Quantum mechanics doesn’t mean everything is digital.

Question for physicists: is energy quantized? Of course, a photon is a photon is a photon, but the energy in a photon is a function of its wavelength. Is its wavelength necessarily quantized? (It might be, based on the planck length.)

Even if distance is quantized, does that imply that direction is quantized? Could I move one planck length to the left, and then one at a 45 degree angle? I realize the resulting distance between the two couldn’t be expressed as a fraction of a planck length, but I doubt that’s sufficient to impose a “snap” grid on space.

Is it possible that any finite description of a (sufficiently complex) physical system isn’t sufficient to reproduce that system completely, including all subsequent behavior (ignoring quantum randomness, for argument’s sake)?

Oops, you are correct.

I thought I had some traction with the infinite numbers between zero and one analogy, but I grasp now that you are claiming that the boundaries are denoted by that which is possible, however unlikely. So while there are no planets where 2+2=7 (given certain axioms), a planet full of Groucho Marks impersonators is ok.
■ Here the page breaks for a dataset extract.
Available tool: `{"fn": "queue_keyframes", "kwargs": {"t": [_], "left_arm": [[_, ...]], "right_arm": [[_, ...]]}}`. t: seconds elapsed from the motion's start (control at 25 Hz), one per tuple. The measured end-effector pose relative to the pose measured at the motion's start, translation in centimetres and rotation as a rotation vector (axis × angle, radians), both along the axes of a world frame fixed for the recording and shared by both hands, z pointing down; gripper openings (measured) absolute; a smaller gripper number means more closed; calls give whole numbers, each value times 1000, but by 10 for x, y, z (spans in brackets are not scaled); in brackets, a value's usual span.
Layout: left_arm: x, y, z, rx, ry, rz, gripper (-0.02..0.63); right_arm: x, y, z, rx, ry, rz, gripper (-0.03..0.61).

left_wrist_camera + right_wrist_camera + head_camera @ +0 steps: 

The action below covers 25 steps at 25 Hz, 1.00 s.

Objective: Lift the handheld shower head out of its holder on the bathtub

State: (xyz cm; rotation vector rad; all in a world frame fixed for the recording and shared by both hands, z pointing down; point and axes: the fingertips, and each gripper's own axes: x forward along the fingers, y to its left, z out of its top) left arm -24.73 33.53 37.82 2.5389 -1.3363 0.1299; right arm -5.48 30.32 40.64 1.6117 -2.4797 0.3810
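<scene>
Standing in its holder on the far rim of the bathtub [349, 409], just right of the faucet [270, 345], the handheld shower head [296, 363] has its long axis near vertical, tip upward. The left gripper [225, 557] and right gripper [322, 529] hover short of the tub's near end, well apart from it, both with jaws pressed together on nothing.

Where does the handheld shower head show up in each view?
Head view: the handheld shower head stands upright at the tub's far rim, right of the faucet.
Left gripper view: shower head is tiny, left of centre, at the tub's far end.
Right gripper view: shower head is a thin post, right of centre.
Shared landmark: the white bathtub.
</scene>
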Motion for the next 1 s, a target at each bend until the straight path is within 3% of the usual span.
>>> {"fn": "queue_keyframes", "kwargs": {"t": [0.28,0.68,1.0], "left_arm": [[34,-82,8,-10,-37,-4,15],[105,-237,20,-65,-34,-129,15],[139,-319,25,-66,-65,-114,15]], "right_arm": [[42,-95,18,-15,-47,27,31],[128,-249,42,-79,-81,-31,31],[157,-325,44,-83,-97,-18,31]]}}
I guess that implies that infinite rocky planets in habitable zones follows from infinite stars.
Q: What’s the evidence for a universe with infinite space? What’s the evidence for a universe with infinite numbers of stars? What’s the evidence for infinite multiverses as opposed to huge but finite numbers of multiverses? Is the evidence strong? I’m not being skeptical, btw: I simply don’t know.

It’s not really a matter of evidence for an infinite Universe. Rather, it’s just that there’s no evidence for it being finite, and the infinite models are simpler than the finite models. All we can actually say is that the Universe is larger than the portion of it we can observe; we can never actually rule out the possibility that it’s just slightly larger than that.

With multiple universes, it’s even more tenuous, given that we don’t even have any evidence of any other universes existing.

I think you are probably wrong. It is possible to conceive of a species where every female individual resembled Marylin Monroe to our eyes, yet were genetically diverse; just as all all chaffinches have the same pattern of colouration, yet are diverse. Perhaps if we were all members of the Hitler/Munroe species we could tell each other apart; but any other phenotype would look hideously deformed.

Here’s Max Tegmark’s reasoning about how far away the nearest identical observable universe might be.
http://space.mit.edu/home/tegmark/PDF/multiverse_sciam.pdf

Hmm; he seems to have missed out a few possible characteristics there - what if all these subatomic particles were travelling in random directions at relativistic speeds? But I think this shows that the distance to a recognisably similar universe might be an estimable quantity, especially since the OP only specified millimeter resolution.

I prefer to think of it more as anything can happen; rather than everything will happen.